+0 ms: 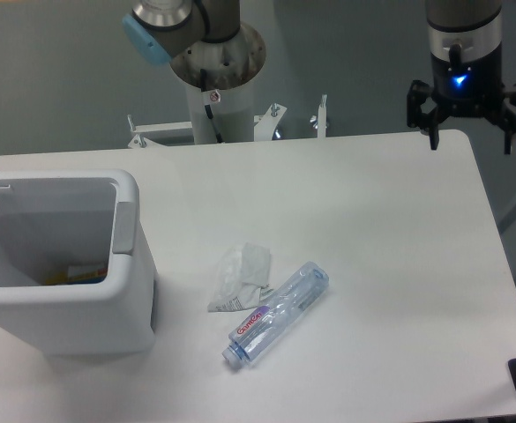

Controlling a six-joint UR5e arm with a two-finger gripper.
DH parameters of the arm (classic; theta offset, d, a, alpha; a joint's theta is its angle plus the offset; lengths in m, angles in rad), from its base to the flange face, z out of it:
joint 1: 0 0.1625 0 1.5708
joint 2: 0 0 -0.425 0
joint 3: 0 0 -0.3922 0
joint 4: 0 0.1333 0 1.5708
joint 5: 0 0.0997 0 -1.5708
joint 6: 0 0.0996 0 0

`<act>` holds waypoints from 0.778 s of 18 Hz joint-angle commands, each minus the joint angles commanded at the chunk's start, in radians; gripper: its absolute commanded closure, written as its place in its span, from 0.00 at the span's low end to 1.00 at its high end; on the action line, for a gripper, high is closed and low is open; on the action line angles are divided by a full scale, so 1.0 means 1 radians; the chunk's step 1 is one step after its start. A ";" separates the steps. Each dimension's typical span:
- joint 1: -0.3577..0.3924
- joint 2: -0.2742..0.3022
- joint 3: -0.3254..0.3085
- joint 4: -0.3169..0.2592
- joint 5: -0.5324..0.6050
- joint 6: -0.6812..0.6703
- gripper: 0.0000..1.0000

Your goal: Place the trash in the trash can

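My gripper (469, 132) hangs up high over the far right corner of the table (390, 229), with its two fingers spread wide apart and nothing between them. So I think I am at the very start: none of the trash on the table has been picked up yet. The wrapper (240, 278) lies crumpled near the middle of the table, and the bottle (277, 313) lies on its side just beside it, touching or almost touching, with its cap end pointing toward me. The trash can (121, 304) stands on the left, open at the top, with something small and colored already at the bottom. Next I would need to bring my gripper a long way over, down to one piece, and close on it.
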State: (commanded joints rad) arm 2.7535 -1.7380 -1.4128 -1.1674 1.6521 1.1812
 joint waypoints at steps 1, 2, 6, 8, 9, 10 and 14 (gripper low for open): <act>0.002 0.000 0.000 0.000 -0.012 0.000 0.00; 0.008 0.000 0.000 0.000 -0.021 0.000 0.00; 0.014 0.000 -0.002 0.002 -0.035 -0.011 0.00; 0.011 0.002 -0.002 0.003 -0.037 -0.012 0.00; 0.009 0.002 -0.002 0.003 -0.046 -0.012 0.00; 0.009 0.000 -0.002 0.003 -0.057 -0.012 0.00; 0.011 -0.002 -0.029 0.003 -0.077 -0.012 0.00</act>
State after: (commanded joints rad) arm 2.7642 -1.7395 -1.4418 -1.1643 1.5755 1.1689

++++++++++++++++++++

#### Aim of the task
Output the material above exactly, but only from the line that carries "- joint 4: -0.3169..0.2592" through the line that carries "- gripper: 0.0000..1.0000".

#### Worked solution
- joint 4: -0.3169..0.2592
- joint 5: -0.5324..0.6050
- joint 6: -0.6812..0.6703
- gripper: 0.0000..1.0000

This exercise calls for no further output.